| Activity |
Which lines of the data contain the string "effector"? Copy every one of them.
(Source data)
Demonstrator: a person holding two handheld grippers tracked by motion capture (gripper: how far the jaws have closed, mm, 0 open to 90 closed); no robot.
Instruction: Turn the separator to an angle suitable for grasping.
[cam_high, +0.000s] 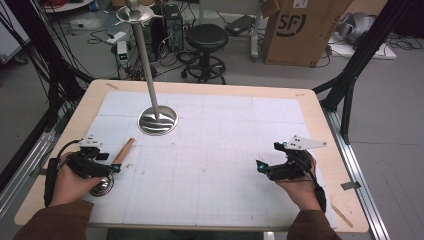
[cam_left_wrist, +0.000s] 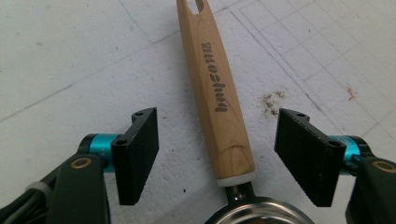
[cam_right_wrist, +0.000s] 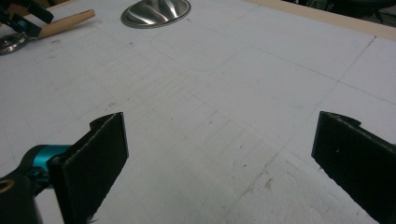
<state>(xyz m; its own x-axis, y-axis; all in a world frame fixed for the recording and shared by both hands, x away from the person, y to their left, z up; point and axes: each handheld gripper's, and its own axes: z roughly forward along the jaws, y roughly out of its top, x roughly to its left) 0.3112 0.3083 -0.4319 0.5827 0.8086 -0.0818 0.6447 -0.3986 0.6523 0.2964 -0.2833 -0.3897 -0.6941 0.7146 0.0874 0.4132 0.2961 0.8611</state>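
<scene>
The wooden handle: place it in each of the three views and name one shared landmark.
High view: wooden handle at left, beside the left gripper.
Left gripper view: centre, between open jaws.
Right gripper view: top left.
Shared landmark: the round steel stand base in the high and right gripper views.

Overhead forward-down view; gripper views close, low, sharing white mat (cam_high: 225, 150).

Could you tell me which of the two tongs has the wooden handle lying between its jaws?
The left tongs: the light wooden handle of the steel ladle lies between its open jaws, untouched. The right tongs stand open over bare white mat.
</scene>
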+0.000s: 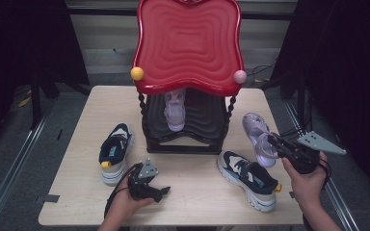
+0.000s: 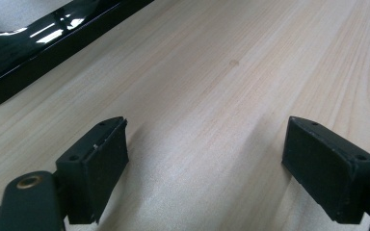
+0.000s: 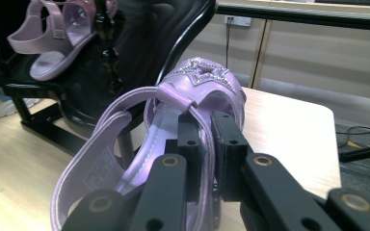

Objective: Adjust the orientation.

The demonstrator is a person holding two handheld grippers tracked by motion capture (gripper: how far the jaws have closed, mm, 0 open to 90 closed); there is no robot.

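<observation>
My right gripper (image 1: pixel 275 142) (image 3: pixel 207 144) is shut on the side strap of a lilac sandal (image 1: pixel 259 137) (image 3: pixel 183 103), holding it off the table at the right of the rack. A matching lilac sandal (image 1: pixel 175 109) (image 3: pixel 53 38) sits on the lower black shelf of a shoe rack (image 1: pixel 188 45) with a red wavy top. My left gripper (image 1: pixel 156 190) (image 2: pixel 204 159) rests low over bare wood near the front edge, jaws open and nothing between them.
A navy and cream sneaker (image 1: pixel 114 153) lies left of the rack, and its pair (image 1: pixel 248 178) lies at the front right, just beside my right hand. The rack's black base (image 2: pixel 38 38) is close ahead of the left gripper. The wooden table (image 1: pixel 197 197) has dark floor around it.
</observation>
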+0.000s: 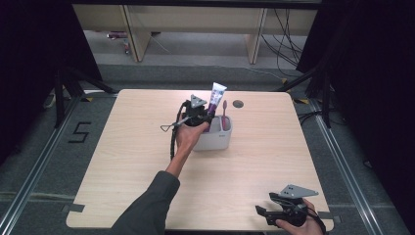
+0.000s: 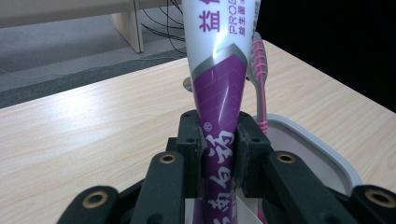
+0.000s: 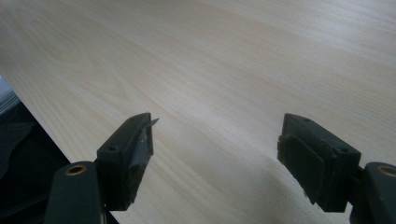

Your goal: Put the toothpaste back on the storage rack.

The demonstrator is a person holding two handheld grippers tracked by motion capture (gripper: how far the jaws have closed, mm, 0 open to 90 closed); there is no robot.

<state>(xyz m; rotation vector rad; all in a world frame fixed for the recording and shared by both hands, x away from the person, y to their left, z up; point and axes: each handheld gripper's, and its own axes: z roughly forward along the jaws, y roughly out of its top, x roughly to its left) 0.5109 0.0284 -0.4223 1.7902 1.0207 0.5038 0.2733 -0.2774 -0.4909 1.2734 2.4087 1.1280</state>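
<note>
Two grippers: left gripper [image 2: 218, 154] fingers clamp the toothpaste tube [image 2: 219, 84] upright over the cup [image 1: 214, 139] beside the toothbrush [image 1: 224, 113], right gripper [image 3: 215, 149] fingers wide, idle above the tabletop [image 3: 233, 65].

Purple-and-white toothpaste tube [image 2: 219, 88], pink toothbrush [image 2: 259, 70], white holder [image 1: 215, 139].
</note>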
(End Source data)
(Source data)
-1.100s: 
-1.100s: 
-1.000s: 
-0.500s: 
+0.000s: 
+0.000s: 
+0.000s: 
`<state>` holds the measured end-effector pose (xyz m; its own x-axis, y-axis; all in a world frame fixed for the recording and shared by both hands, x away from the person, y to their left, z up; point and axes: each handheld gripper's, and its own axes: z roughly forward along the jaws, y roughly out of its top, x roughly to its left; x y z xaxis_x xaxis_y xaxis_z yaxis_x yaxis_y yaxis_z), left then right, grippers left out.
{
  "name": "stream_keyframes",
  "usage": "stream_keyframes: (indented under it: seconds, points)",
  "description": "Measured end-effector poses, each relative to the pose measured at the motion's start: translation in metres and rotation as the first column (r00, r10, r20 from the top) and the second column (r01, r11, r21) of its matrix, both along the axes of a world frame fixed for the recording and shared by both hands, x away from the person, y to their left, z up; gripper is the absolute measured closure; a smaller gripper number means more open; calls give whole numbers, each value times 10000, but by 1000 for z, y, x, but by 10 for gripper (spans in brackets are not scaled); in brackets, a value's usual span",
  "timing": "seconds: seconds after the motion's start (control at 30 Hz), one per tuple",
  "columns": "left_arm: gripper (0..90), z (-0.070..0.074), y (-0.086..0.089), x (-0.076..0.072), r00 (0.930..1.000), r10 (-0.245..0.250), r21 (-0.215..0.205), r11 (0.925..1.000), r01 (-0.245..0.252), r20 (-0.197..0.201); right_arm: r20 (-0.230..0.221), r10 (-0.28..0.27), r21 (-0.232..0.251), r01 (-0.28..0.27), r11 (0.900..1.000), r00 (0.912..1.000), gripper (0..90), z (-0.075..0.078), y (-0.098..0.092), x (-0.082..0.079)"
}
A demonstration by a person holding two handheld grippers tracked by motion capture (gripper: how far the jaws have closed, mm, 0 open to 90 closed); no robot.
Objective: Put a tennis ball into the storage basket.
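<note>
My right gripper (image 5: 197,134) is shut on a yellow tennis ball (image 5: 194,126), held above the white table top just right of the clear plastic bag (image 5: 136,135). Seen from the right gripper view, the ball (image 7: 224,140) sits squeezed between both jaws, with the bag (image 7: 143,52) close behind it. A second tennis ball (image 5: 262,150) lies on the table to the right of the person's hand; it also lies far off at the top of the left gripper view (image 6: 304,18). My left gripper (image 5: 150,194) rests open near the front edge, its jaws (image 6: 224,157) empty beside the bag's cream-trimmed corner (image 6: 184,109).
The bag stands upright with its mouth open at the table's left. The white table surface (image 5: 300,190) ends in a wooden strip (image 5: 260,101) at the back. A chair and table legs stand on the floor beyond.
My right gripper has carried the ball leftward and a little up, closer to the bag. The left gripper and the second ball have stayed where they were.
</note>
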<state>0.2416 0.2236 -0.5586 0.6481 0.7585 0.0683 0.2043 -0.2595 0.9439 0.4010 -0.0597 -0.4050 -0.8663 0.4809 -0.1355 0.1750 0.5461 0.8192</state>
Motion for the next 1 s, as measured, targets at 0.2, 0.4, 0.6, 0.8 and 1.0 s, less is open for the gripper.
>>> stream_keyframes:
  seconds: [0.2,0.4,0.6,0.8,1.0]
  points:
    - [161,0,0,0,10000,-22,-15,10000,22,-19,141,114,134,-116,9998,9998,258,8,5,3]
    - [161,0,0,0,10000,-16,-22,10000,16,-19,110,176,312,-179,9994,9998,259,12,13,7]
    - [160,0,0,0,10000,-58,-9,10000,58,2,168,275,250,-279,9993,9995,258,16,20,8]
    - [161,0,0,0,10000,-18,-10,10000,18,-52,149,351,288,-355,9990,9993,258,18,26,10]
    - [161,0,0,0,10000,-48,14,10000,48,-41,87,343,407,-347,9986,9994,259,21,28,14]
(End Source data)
| Answer to this problem |
`<state>` holds the measured end-effector pose (xyz m; its own x-axis, y-axis; all in a world frame fixed for the recording and shared by both hands, x away from the person, y to their left, z up; point and axes: each handheld gripper's, and its own axes: z roughly forward along the jaws, y roughly out of its top, x roughly to its left; x y z xaxis_x xaxis_y xaxis_z yaxis_x yaxis_y yaxis_z), left then right, grippers left out.
  "description": "Measured end-effector poses, each relative to the pose measured at the motion's start: translation in metres and rotation as the first column (r00, r10, r20 from the top) and the second column (r01, r11, r21) of its matrix, both along the axes of a world frame fixed for the recording and shared by both hands, x away from the person, y to their left, z up; gripper is the absolute measured closure; a smaller gripper number means more open; calls give whole numbers, each value times 10000, but by 1000 for z, y, x, but by 10 for gripper (spans in brackets are not scaled); in brackets, a value's usual span",

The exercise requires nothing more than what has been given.